Use Finite Population Correction for sampling WITHOUT replacement
\[(1 - \frac{n-1}{N-1})\]

Differences between SD and SE \[ SE(\bar{X}) = \frac{S}{\sqrt{n}} = \frac{\sigma}{\sqrt{n}} \] \[ SD(\bar{X}) = \sqrt{\frac{1}{n} \sum_{i=1}^{n} (X_i - \bar{X})^2} \]

Chi-Squared $ \chi^2 $ and $ t$

(1) Chi-Squared
- The Chi Squared distribution is represented by the sum of independent squared Normal random variables with n degrees of freedom: \[X \sim \chi^2_n \quad \text{where} \quad X = Z_1^2 + Z_2^2 + \dotsc Z_n^2 \quad \text{and} \quad Z \sim N(0,1)\] and actually \[\chi^2_n \sim \text{Gamma}(\frac{n}{2} , \frac{1}{2}) \] CLT tells us \[\chi^2_n \sim N(n, 2n) \] * Note if $ U \sim \chi^2_{n} $ and $ V \sim \chi^2_{m} $, and U and V are independent, then $ U + V \sim \chi^2_{n + m} $

(2) t-Distribution
The t-distribution is useful for making inferences based on small sample sizes. If Z and X are independent: \[ t = \frac{Z}{\sqrt{\frac{X}{n}}}, \quad Z \sim N(0,1), \quad X \sim \chi^2_n \] * $ t_n \xrightarrow{d} Z \sim N(0,1) $ as n goes to infinity.
* t has a fatter tail distribution than Z, and as the n degrees of freedom increases, it slims and looks more like a Normal

Interested in the quantity \[ \frac{\bar{X} - \mu}{SE(\bar{X})} \sim t_{n-1} = \]

Stats from Normal Population

Multivariate Normal

A random vector $ \mathbf{X} $ follows a multivariate normal distribution if: (A is p x q) \[ \mathbf{X} = AZ + \mu \quad \sim \quad \mathcal{N}_p(\mathbf{\mu}, \Sigma) \quad \quad (\Sigma = A A^T) \] \[ \text{where} \quad \quad Z \sim N_q(0, I) \quad \quad \text{is a spherical normal} \] (1) $ \mathbb{E}[X] = A*E[Z] + \mu = \mu \in \mathbb{R}^p $
(2) $ \text{Var}(X) = \text{Cov}(X) = \Sigma \in \mathbb{R}^{p \times p} $ where $ \Sigma_{i,j} = \text{Cov}(X_i, X_j) $.

Method of Moments

Goal: We have some data.

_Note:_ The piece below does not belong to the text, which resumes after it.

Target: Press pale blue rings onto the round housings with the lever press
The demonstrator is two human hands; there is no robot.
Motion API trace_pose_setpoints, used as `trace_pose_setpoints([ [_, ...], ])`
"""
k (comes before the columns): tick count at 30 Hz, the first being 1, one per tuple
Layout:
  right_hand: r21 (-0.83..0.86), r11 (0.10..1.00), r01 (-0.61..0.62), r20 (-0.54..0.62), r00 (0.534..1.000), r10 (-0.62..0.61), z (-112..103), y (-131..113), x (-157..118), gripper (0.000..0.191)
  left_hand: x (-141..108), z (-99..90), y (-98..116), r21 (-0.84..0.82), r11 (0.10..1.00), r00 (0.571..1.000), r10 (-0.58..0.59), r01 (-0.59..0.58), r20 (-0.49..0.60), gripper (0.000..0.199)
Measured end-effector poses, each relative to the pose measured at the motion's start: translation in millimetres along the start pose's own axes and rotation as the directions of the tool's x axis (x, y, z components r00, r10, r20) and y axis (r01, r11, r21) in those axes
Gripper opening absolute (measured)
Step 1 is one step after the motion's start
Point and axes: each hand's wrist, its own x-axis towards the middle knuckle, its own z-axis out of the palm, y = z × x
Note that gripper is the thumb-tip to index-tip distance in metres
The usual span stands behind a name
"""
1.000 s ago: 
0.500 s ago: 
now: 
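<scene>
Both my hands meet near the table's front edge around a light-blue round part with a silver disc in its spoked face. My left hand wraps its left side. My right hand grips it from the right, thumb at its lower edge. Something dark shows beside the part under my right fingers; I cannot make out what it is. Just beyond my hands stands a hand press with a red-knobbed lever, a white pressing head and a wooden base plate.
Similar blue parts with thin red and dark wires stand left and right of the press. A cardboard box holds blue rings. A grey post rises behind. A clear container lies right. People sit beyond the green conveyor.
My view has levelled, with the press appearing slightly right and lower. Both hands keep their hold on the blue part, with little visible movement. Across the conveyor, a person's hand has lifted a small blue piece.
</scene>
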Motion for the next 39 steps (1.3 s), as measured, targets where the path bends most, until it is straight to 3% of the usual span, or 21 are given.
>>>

We understand the properties of some known distributions. Let us describe the data as generated from some natural distribution. One way to describe distributions can be through its moments. For instance:
- the first moment (mean) tells the central location
- the second moment shows the spread
- higher moments like skew and kurtosis describe the shape

Typically, the number of parameters we want to estimate = the number of moments we can find. We can express as a function of the moments: \[ \mu_k = \mathbb{E}[X^{(k)})] \] Suppose we want to estimate two parameters: The general form is \[ \theta_1 = f_1(\mu_1, \mu_2) \] \[ \theta_2 = f_2(\mu_1, \mu_2) \] but we want to estimate it using sample moments (bc we usually dont have access to the whole population) \[ \hat{\mu_k} = \frac{1}{n} \sum{X^{(k)}_i} \] \[ \hat{\theta_1} = f_1(\hat{\mu_1}, \hat{\mu_2}) \] \[ \hat{\theta_2} = f_2(\hat{\mu_1}, \hat{\mu_2}) \]

Sampling Distributions of MOMs

Goal: We want to see how stable our estimated parameters are. To do so, we analyze it's sampling distributions (mean, variance, SE) so we can also construct confidence intervals. There are two ways we can see the sampling distributions of these parameter estimates: bootstrap sampling and large sample approximations

(1) By bootstrap simulation, we can estimate standard error as the following
- Sample n datapoints like 1000 times
- Each iteration from 1 to 1000 provides us with an estimate of parameter p* \[ SE_{\hat{p}} = \sqrt{\frac{1}{n} \sum_{i=1}^{n} (p^*_i - \bar{p})^2} \]
(2) Large sampling approximation is based on consistency (LLN): as the number of $ \hat{\theta} $ increase, the estimators become more correct to a true estimates, as well as asymptotic normality (CLT).
- See delta method

Cumulant Generating Functions and Kurtosis/Skew
Let $ K(t) = log(M_X(t)) $ be the cumulant generating function of X and $ k_n = K^{(n)}(0) $ \[ \text{Skew}(X) = \frac{k_3}{k^{3/2}_2} = \frac{\mathbb{E}[(X - \mu)^3]}{\sigma^3} \] \[ \text{Kurt}(X) = 3 + \frac{k_4}{k^{2}_2} = \frac{\mathbb{E}[(X - \mu)^4]}{\sigma^4} \]

Maximum Likelihood

Say we have datapoints $X_1 \ldots X_n $ with a joint density function $ f(x_1 \ldots x_n | \theta) $. Our goal is to find the parameters $ \theta $ so that we maximize the probability of observing these datapoints $ X_i $.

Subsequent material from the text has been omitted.